== WHAT THE TASK REQUIRES ==
How many lines in the data that follows contain the word "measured"? Only that number is needed.

== GIVEN INFORMATION ==
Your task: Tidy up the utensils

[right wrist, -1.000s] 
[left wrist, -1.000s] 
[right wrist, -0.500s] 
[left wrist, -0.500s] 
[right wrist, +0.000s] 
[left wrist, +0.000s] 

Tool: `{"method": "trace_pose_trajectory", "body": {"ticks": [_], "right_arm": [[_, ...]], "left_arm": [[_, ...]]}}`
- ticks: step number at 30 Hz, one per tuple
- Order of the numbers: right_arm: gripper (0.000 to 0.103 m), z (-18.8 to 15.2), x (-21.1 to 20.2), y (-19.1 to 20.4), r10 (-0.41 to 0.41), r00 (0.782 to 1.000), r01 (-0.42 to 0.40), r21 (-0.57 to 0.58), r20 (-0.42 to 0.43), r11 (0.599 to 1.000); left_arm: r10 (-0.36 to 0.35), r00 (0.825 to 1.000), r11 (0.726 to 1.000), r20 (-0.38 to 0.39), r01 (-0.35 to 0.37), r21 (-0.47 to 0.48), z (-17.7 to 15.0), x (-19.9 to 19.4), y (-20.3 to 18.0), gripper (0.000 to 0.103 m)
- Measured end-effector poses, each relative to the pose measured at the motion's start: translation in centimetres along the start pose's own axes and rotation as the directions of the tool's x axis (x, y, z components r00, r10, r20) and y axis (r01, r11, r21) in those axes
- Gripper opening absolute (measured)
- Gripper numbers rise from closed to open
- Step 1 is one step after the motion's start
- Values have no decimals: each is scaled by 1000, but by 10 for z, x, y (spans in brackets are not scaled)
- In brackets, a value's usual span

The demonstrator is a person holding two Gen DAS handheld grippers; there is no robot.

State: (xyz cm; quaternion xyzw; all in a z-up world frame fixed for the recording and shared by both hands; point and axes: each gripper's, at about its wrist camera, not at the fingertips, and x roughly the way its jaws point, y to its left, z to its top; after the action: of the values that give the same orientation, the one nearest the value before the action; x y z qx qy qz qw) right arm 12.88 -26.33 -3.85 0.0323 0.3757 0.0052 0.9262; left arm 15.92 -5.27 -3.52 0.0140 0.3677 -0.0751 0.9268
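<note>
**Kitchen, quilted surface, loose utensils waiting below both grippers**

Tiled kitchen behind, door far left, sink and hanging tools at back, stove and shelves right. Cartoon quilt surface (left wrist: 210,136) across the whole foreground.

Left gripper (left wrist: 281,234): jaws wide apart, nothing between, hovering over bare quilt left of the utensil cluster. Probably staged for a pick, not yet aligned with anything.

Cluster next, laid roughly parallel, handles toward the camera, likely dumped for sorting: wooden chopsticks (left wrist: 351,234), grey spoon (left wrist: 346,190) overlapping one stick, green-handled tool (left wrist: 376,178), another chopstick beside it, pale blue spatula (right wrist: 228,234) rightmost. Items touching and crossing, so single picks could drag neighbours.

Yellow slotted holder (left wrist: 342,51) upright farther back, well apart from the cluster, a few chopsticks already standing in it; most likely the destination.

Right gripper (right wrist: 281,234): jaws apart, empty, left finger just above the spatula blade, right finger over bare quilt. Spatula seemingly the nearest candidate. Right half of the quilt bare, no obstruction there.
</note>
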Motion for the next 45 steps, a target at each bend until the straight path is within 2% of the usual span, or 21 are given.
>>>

== ANSWER BOX ==
2